- Directed by Sakchai Deenan
- Starring Ray MacDonald and Khamly Philavong
- Released in Thai cinemas on August 30, 2010; rated 13+
- Wise Kwai's rating: 3/5
Hardly romantic, Sabaidee 2: From Pakse with Love (สะบายดี 2 ไม่มีคำตอบจากปากเซ, Sabaidee 2: Mai Me Kamtob Jak Pakse), is more of a satire of the Thai film industry.
Directed by Sakchai Deenan, Sabaidee 2 is billed as a "true story" and is a prequel to the director's 2008 Thai-Lao romance Sabaidee Luang Prabang, which he co-helmed with Laotian filmmaker Anousone Sirisackda, and starred Ananda Everingham as a photographer who falls in love with Laos and a Laotian tour guide, played by beauty queen Khamly Philavong.
In Sabaidee 2, Ray MacDonald takes over the lead, while Khamly reprises her role of sorts, playing the tour guide.
It's a rare comedic role for MacDonald, which he fills capably. Essentially, Ray is the cipher for Sakchai in this story of a struggling filmmaker who goes to Laos, falls in love with a Laotian woman and then makes movie and gets involved with reviving the Laotian film industry.
The film opens with a dream sequence, in which Ray's character Por is mistaken for someone named Pen-ek. He then wakes up to the reality of his one-room apartment and sets about pitching a movie project. At the studio, he sees younger, twentysomething indie filmmakers scooped up by producers, while he's left brooding in the lobby. He then looks at a Hollywood poster that has a message for him: No Country for Old Men.
A chance run-in with an old friend from the film industry, a former director who's running a street stall selling soy milk, puts Por in touch with a job in Laos, shooting a wedding video. He balks at first, but the princely sum of 500,000 baht convinces him to take the job.

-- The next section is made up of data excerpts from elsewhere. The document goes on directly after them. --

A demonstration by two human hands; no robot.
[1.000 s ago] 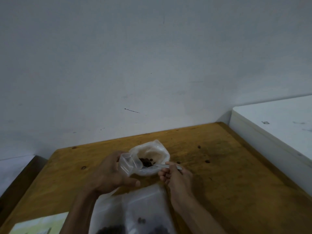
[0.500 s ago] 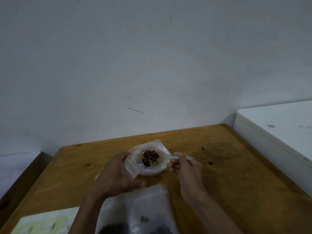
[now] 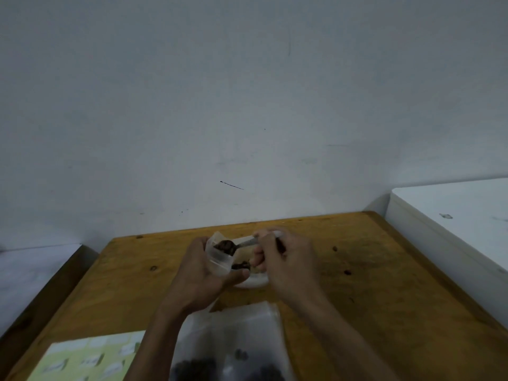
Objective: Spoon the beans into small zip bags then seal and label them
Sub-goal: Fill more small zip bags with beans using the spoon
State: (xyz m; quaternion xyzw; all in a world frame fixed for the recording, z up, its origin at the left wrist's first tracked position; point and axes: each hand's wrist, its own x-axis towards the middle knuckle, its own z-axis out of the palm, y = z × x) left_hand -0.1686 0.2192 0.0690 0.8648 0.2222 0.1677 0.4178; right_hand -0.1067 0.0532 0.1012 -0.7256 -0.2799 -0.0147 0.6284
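Two bare forearms, no sleeves, bare hands

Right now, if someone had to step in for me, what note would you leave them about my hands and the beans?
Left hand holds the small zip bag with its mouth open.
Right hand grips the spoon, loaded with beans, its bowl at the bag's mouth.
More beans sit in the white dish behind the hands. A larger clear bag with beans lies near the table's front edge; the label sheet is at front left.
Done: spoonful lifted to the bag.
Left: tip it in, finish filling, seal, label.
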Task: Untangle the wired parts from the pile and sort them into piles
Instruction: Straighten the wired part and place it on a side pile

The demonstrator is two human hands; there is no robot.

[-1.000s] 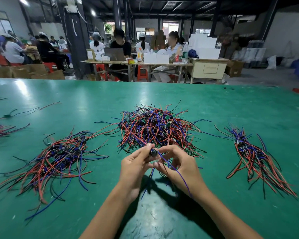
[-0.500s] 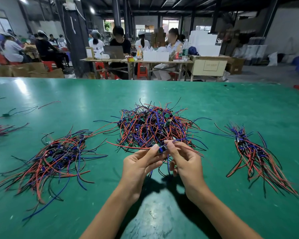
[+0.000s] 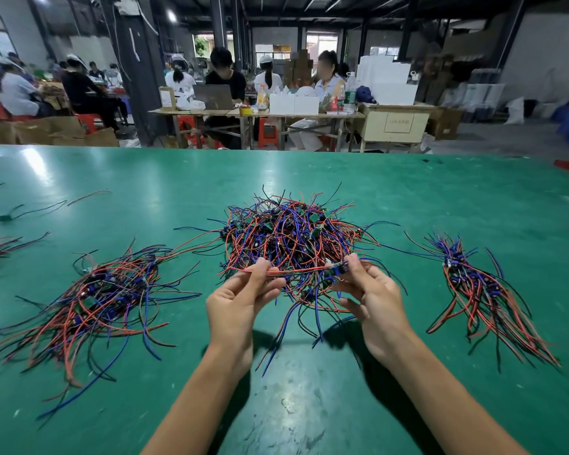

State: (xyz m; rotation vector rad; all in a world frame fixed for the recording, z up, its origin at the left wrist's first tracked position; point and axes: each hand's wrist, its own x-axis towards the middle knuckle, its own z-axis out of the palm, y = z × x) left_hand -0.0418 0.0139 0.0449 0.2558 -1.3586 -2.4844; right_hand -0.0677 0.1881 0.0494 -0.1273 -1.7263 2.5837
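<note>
While the left hand (image 3: 240, 298) is pinching red leads and the right hand (image 3: 373, 300) is gripping a small green wired circuit board (image 3: 337, 269), trailing blue wires are risking snagging the tangled central heap of red, blue and black wires (image 3: 293, 236)

So on the table (image 3: 408, 198) there's a tangled pile (image 3: 293, 234) dead center, a sorted pile (image 3: 105, 290) off to its left and another pile (image 3: 480, 290) to its right. Both hands sit just in front of the middle one, left hand (image 3: 240, 300) beside right hand (image 3: 375, 300), with a wired part (image 3: 337, 269) stretched between them.
</note>
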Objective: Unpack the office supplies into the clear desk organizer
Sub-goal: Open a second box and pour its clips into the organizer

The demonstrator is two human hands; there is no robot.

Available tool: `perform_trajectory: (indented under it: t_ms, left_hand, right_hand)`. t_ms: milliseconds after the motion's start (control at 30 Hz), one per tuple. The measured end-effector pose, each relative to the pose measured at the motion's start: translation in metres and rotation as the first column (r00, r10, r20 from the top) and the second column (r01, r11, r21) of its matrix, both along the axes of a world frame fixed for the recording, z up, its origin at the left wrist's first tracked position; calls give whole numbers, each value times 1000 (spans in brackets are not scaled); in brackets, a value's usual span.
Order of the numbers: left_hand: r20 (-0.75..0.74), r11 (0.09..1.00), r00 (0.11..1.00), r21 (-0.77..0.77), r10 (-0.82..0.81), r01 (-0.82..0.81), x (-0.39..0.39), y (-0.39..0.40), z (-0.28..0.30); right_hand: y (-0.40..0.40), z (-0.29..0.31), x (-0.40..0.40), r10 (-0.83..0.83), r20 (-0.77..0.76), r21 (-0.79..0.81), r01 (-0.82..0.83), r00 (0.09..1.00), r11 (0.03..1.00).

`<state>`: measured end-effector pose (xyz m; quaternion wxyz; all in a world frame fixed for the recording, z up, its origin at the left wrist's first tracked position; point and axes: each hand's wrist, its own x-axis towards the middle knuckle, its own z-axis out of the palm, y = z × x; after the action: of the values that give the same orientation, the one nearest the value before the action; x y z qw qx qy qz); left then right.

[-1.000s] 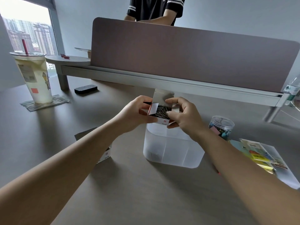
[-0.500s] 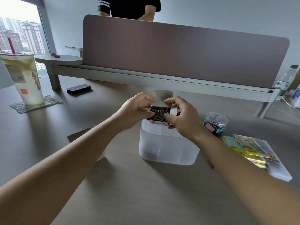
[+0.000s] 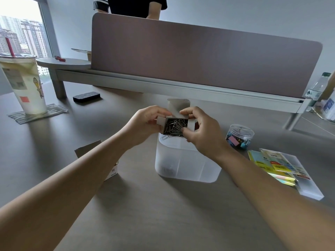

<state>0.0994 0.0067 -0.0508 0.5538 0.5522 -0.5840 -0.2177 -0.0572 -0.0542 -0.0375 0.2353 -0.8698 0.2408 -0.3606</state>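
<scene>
I hold a small open cardboard box of metal paper clips (image 3: 175,125) over the back rim of the clear desk organizer (image 3: 186,163). My left hand (image 3: 145,122) grips the box's left side. My right hand (image 3: 203,131) grips its right side, thumb at the box's front corner. The lid flap stands upright behind the clips. The organizer is frosted plastic with inner dividers, and something dark lies at the bottom of its left compartment.
A round clear jar of coloured binder clips (image 3: 239,136) and packs of sticky notes (image 3: 273,164) lie to the right. An opened cardboard box (image 3: 112,171) sits under my left forearm. A drink cup (image 3: 23,84), a black eraser (image 3: 86,96), a desk divider (image 3: 199,57) and a person behind it are further off.
The box has tipped from facing me to lying flatter over the organizer, with its open top upward. Both hands kept their grip, and my view shifted slightly.
</scene>
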Motion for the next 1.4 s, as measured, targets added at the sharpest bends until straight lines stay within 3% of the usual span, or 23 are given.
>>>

It's not until he gets to the southern Laos city of Pakse, on the scenic Mekong River, that he realizes he's actually being paid in comparatively worthless Lao kip.

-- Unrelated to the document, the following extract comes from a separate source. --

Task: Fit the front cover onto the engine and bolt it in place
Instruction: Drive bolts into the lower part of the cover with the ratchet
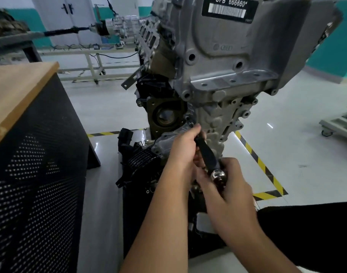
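Observation:
The grey engine (224, 62) stands upright on its stand, filling the centre and upper right. Its ribbed front cover (218, 123) lies against the lower front face. A bolt (190, 123) sticks out at the cover's left edge, just above my left hand. My left hand (183, 152) grips the upper part of a black-handled ratchet (207, 154) close to the cover. Around the ratchet's chrome end (218, 175) curl the fingers of my right hand (233, 192). Where the tool meets the cover is hidden behind my left hand.
A wooden-topped cabinet (36, 138) with black perforated sides stands close on the left. Black plastic parts (137, 156) sit at the engine's base. Yellow-black floor tape (261, 164) runs to the right. A white bench (93, 54) with another assembly stands behind.

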Demonstrator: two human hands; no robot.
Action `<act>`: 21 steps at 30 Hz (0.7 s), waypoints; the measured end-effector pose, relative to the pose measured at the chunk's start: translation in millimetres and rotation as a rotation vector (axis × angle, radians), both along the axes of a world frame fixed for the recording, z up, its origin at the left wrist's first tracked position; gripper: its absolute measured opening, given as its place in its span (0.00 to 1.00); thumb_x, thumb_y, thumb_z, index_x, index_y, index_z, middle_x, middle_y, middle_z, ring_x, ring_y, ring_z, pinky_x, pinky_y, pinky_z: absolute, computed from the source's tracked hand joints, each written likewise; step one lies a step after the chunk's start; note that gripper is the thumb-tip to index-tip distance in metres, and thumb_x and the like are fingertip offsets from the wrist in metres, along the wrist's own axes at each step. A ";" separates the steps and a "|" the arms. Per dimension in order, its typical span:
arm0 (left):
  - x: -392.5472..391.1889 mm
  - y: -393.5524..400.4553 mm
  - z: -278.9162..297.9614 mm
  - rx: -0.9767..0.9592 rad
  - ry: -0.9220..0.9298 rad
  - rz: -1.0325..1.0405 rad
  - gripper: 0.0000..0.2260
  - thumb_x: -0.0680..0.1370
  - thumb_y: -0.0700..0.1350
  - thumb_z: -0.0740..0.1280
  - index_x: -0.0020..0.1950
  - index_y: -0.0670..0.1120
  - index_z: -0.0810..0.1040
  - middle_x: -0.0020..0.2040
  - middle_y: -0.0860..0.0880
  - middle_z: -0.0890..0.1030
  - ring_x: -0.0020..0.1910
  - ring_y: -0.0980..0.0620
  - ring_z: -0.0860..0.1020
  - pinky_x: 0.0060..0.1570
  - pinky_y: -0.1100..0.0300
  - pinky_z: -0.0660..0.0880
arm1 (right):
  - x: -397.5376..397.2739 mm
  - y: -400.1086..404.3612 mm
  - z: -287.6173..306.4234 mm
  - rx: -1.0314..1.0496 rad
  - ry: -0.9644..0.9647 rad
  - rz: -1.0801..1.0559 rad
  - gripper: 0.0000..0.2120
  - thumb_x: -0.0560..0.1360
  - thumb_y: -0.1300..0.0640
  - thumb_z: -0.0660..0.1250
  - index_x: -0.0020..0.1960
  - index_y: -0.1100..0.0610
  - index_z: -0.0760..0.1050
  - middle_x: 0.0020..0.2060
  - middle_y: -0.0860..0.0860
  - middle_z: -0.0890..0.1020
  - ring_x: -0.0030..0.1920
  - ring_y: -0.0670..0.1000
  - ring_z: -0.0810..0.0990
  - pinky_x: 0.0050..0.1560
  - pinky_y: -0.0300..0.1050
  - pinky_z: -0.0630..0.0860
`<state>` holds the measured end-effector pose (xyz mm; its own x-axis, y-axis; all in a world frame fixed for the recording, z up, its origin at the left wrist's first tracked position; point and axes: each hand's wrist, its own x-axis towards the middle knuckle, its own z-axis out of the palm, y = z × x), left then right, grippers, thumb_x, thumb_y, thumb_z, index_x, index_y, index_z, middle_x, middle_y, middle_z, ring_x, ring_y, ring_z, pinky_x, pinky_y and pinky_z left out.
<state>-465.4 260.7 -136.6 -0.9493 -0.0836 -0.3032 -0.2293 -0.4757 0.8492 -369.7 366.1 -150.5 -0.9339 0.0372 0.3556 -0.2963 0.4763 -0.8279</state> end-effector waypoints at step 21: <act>0.9 -3.3 -1.0 -0.228 0.055 0.082 0.19 0.82 0.56 0.66 0.35 0.46 0.77 0.28 0.51 0.76 0.24 0.53 0.72 0.27 0.64 0.70 | -19.5 4.1 -25.4 0.251 0.232 0.062 0.18 0.79 0.40 0.62 0.67 0.42 0.67 0.42 0.42 0.84 0.39 0.46 0.83 0.35 0.38 0.73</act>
<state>-464.5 257.4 -137.6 -0.9512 -0.2209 -0.2153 -0.1480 -0.2855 0.9469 -389.3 370.3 -175.8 -0.8250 -0.1323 0.5494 -0.4973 0.6319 -0.5945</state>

By then it's too late to turn back, so he sets about doing the best job that he can.
But he's also captivated by the tour guide and bridesmaid, Sorn, played by Khamly. All his attempts to break the ice with her are coldly rebuffed. She does not like him and that is that.

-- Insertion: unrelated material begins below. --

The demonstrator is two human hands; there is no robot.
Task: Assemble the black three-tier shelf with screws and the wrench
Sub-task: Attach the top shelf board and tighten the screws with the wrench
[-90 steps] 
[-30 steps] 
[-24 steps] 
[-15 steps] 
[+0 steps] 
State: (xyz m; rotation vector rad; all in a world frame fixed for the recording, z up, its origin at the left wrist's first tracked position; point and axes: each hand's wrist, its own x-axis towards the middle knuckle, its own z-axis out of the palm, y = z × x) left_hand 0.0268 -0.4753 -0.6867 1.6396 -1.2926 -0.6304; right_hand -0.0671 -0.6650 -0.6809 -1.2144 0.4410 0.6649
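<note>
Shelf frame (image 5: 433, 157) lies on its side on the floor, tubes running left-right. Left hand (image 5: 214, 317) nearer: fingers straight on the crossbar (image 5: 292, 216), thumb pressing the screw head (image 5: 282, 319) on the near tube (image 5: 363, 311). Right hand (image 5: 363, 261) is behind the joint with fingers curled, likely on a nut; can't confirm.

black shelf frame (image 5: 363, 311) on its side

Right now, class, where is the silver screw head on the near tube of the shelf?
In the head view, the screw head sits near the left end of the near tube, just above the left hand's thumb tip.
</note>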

An encounter between the two under an awning in a crashing downpour reveals why the girl acted so freakishly in a similarly rainy scene in Sabaidee Luang Prabang.
Better chemistry develops between Por and a pair of child actors, playing Sorn's little brother and sister, who try to play matchmaker. And it helps that the boy is interested in learning to become an "image maker", working as the assistant to Por.
As Por's attempts to woo Sorn are rebuffed, he sinks deeper and deeper into a beer-fueled depression. He takes a swim in the Mekong and then it's time to return to Bangkok, where, somehow, he finds inspiration for a new movie project, which becomes Sabaidee Luang Prabang.
Several of Sakchai's cohorts in the film industry make appearances. Thanit Jitnukul offers encouragement to his downtrodden friend Por.
Adirek "Uncle" Wattleela is a producer to whom Por pitches his new project. Uncle explains he once gambled on an "art film". It was loved by critics, and was hailed at film festivals. But at the local box office, it was a resounding flop. He points to the poster behind him. It's Tears of the Black Tiger. Another industry vet, Theeratorn Siriphunvaraporn, plays a director coming into Uncle's office after Por leaves, and he pitches an "art film" to Uncle, who hilariously launches himself across the desk to attack Theeratorn's throat.
But Por eventually gets his project approved, and the big red gaffer trucks roll into Laos. Sakchai himself appears as Por's stocking-cap-clad assistant director.
Khamly, for whatever reason, seems glad to see Por again, and is bemused that the actress in the Sabaidee Luang Prabang movie looks just like her, though she maybe looks a couple of years older, she jokes.
How does it end? Well, maybe we'll have to watch a planned third entry in the Sabaidee franchise to find out for sure.